Spring Flash Fiction Contest Honorable Mention: “Road Trip” by Rachel Attias

July 21, 2017

Rachel Attias’s powerful piece, “Road Trip,” received an honorable mention in our recent Flash Fiction Contest. This pithy little story goes deep. It chronicles the experience of a group of girls who set off on a cross-country road trip after college. Attias perfectly conveys both the freedom of youth and the ways in which young women can feel trapped by the gaze of others.

“We had stretched the length of the country; we had become humongous. We had forgotten that we are just girls.”

We drive across the country when college ends, just us girls. We keep the windows open and the music loud; our hair whips around our heads and our blood pumps to the bass beat. We are so young; this is our first real adventure, for some it’s our first time West of the Mississippi. We are so young. Just five short years from now we will be locked into jobs, relationships, homes. We will think we’re making mistakes all along the way, but we will mistake ourselves into careers, partners, very nice apartments or even houses. But now we live in a car.

We leave the industry of the East behind, and suddenly we see what everyone else has been doing all this time. We drive through the rainforest of West Virginia, the St. Louis Arch. We slide through the corn and soybean fields that make up the heart, the backbone, the vital anatomical metaphor of this country. Flat green falls away and rises into rich hills, crosshatched with the black lines of charred trees, and then flattens out again.

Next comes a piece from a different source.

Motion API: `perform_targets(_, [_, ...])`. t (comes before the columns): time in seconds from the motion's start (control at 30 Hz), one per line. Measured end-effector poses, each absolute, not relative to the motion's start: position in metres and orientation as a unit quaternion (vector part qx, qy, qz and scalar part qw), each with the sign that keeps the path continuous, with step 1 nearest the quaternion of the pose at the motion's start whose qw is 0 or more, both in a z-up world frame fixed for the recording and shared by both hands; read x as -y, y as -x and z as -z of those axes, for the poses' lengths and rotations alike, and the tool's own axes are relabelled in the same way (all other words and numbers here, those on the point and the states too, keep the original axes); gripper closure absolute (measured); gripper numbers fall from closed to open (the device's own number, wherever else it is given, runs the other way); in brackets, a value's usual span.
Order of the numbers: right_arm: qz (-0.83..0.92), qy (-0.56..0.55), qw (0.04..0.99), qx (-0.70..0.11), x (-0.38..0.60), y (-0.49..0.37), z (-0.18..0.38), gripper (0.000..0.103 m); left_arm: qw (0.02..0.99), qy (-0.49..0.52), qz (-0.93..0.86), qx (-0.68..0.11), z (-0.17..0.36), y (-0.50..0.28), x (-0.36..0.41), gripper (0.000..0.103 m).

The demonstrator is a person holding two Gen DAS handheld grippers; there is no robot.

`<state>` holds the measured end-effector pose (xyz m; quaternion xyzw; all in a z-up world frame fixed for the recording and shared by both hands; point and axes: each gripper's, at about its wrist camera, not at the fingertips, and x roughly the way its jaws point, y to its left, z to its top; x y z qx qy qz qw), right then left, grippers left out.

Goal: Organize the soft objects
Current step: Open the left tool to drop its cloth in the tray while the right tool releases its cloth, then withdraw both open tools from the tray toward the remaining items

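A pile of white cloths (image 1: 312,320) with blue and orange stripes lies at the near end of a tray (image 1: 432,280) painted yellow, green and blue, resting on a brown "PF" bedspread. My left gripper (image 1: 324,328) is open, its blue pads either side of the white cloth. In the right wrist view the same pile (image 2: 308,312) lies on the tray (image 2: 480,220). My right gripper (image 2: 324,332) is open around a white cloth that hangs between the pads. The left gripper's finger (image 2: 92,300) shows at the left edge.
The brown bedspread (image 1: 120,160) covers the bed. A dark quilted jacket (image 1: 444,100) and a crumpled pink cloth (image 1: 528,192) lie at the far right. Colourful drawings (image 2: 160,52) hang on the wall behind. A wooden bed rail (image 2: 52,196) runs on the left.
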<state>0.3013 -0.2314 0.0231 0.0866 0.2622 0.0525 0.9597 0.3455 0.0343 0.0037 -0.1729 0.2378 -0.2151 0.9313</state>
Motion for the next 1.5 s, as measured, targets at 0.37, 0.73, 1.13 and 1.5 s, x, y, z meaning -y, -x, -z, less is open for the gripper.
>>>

The old measurements lose their relevance. The meaning of a mile is nothing to us. There are no more hours, only time when it is light enough to see and time when it isn’t. We are constantly moving, so that it begins to feel like we’re on a treadmill. We aren’t going anywhere, really. We’re not moving away from anything, either, and we don’t know yet that we want to be. Our phones buzz and beep; families, friends, lovers want to know where we are, what we see now. We don’t know how to say it. If we hold our breath we might be suspended in time and space, hurtling at eighty miles an hour in a large metal box.

Sometimes we want to yank each other’s hair. We want to fight. We see each other so closely that we miss things. When this is done we will love one another in the fashion that only young women can, a thing made infinite, as two mirrors facing each other. We will stare and stare, and love will give way to hate, will give way to self-loathing, and back to love again. Some of us will drift apart after this is done.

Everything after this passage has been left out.